Resource Assessment
Regional Oceanic Modeling
Led by Mingshun Jiang, Ph.D.
Affiliated Home Campus: Harbor Branch
Affiliated Department: Harbor Branch Oceanographic Institute
REU Scholar: Rhys Tallentire
REU Scholar Home Institution: University of California-San Diego
PROJECT
The waters in the Florida Straits are an ideal candidate for ocean current turbines due to the Florida Current’s fast flow speed, and consistent direction. However, due to the strong instability of the currents produced by the shear of the Florida Current and its interactions with the topography, mesoscale- and submesoscale-eddies with sizes > 10 km often spawn and/or propagate through the areas. These eddies change the strength and/or direction of the current, sometimes even reversing the flow, resulting in significant changes of available power. Thus far, characterization of the kinetic power able to be harnessed by ocean current turbines has been performed by relatively low resolution (> 1.5 km) models. On the other hand, data gathered from instruments, while accurate, is not practical due to typically long deployment times, high costs needed and limited spatial coverage (e.g. a few mooring stations).
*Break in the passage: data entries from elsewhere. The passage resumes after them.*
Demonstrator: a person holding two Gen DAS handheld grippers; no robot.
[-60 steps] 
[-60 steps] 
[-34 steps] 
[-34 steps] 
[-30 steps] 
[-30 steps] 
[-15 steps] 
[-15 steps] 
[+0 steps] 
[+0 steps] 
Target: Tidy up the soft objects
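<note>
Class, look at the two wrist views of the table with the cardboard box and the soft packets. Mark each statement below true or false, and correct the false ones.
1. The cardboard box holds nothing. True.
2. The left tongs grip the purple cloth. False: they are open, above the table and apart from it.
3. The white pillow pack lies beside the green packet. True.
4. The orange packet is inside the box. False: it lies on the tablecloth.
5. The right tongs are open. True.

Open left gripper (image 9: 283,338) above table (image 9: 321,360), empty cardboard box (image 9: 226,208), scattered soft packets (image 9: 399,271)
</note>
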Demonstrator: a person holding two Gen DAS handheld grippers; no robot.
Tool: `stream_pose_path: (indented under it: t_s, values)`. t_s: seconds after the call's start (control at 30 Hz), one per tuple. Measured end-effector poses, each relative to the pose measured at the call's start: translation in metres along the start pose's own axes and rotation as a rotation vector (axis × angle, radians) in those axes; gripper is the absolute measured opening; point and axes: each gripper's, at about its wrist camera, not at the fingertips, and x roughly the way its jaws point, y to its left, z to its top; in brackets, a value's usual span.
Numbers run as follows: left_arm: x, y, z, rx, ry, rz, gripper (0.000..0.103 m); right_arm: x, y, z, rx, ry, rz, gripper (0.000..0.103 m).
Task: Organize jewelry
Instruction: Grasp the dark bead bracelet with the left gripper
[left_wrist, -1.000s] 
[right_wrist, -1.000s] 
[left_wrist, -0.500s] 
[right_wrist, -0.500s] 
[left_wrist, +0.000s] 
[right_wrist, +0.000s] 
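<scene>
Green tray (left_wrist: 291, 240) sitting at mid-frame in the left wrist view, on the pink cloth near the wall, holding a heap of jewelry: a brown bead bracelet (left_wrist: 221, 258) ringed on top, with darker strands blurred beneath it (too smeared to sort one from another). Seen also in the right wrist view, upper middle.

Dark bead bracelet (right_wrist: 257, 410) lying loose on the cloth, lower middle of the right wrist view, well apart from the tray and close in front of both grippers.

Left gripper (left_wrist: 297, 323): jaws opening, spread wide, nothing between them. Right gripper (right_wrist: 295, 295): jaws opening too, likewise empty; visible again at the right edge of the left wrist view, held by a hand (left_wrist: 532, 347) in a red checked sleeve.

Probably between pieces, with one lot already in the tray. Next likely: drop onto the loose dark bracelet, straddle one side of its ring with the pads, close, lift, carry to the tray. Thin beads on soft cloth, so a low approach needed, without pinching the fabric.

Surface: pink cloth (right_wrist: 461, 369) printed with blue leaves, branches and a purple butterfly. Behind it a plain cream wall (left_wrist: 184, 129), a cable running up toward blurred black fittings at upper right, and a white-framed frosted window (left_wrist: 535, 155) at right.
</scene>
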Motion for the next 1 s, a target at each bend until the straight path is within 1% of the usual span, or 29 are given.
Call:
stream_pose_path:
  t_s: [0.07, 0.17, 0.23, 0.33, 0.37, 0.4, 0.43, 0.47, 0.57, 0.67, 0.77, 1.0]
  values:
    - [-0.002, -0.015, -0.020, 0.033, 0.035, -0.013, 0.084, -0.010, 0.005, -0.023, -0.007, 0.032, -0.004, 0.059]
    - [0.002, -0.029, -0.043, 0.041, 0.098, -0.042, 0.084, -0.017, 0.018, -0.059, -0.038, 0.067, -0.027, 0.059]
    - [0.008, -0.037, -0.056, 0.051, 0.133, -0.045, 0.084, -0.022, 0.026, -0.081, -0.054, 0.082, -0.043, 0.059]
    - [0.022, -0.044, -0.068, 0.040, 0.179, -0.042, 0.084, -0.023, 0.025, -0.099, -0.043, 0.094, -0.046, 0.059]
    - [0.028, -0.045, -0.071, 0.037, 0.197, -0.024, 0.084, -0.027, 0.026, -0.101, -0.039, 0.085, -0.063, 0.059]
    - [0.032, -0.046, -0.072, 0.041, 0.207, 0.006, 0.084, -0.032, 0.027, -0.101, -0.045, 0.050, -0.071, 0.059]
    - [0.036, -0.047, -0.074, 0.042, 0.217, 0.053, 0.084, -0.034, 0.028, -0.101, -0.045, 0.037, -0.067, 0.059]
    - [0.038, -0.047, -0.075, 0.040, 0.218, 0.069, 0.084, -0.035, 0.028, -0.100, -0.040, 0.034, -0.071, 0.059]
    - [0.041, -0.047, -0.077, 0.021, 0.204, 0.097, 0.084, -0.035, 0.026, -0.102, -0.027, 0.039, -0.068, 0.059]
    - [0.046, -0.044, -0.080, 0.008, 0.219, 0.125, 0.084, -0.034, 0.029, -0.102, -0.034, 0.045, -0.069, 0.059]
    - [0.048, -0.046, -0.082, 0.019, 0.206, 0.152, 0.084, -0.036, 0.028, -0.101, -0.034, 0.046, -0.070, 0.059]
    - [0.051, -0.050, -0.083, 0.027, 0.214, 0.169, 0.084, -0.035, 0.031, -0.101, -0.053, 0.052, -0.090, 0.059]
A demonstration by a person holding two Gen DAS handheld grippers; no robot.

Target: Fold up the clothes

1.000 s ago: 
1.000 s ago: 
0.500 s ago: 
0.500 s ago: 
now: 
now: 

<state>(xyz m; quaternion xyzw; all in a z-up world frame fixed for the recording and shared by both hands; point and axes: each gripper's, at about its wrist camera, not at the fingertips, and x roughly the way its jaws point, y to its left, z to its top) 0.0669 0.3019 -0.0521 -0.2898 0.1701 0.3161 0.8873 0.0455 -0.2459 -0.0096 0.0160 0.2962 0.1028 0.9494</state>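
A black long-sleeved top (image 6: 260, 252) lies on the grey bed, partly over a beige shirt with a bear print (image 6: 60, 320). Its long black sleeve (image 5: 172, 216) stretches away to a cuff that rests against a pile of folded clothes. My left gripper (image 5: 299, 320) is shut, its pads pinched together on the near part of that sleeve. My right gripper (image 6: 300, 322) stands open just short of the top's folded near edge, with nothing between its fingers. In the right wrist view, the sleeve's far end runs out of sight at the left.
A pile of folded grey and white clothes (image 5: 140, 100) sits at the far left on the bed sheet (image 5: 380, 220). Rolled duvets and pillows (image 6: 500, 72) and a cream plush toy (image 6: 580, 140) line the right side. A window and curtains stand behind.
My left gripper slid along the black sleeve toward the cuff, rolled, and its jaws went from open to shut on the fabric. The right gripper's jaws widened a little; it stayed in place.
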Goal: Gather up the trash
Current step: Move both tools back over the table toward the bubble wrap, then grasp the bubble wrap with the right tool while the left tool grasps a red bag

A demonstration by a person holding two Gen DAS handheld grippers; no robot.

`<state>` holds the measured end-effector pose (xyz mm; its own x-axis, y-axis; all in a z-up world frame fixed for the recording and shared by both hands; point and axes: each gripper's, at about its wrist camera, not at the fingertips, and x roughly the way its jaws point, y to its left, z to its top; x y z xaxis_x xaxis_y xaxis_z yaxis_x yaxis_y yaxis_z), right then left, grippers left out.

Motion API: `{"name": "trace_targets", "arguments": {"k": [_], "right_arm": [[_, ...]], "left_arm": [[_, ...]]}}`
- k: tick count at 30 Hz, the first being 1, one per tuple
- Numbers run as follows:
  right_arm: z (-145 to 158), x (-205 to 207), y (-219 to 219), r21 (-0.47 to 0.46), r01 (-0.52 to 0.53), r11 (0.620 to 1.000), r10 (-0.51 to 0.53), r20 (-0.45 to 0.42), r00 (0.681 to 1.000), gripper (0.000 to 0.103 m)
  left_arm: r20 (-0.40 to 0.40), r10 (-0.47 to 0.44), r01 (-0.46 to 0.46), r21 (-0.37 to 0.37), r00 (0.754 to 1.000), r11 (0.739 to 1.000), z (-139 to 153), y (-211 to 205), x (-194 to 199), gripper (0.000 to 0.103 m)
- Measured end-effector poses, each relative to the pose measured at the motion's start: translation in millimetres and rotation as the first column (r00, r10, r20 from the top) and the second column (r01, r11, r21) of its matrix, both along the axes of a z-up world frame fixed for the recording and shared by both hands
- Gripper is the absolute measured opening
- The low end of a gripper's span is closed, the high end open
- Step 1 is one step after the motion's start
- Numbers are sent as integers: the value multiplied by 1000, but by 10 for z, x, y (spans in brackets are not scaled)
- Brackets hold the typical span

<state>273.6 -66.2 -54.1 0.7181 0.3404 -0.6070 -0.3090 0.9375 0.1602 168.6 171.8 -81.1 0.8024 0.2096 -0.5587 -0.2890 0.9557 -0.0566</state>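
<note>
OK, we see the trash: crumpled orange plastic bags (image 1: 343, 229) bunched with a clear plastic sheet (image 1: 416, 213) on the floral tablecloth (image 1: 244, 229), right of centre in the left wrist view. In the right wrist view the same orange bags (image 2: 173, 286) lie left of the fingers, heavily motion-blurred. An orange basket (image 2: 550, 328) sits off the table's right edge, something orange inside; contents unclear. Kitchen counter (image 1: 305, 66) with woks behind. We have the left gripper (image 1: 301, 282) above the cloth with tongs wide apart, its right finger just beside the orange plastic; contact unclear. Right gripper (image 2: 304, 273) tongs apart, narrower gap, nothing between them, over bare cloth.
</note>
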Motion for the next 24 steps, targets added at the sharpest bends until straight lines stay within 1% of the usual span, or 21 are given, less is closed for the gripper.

To remedy the limitation of grid resolution in current models, a nesting modeling technique is implemented to an existing hydrodynamic model based on the Regional Oceanic Modeling System (ROMS) that has a 1.5 km grid resolution. With this technique, a 500-m resolution child model for a focused area (northern Florida Straits) was developed and nested inside the coarse resolution (1.5 km) parent ROMS model, which covers a much larger domain including the south Florida shelf and entire Florida Straits. Two nesting techniques were tested, first, one-way nesting in which the parent model provides boundary conditions to the child model only, second, two-way nesting where the child model also provides feedback to the parent model. The nested models ran from September until December of 2011 with the objectives of understanding and quantifying the impacts of higher resolution simulation on the eddy frequency, magnitude, and power density. Average predicted power density was similar across all models irrespective of the nesting types. Despite this, at a given instance in time each nesting often predicted differing power density and eddy occurrence especially towards the later period (Nov. - Dec.) of the simulations. Model performance was gauged using in-situ data collected from two different moorings deployed at 250 m and 312 m water depth, offshore off Miami in 2011-2012, covering the same model period. These models could potentially be used to optimize design and identify optimal locations for ocean current turbines in Florida.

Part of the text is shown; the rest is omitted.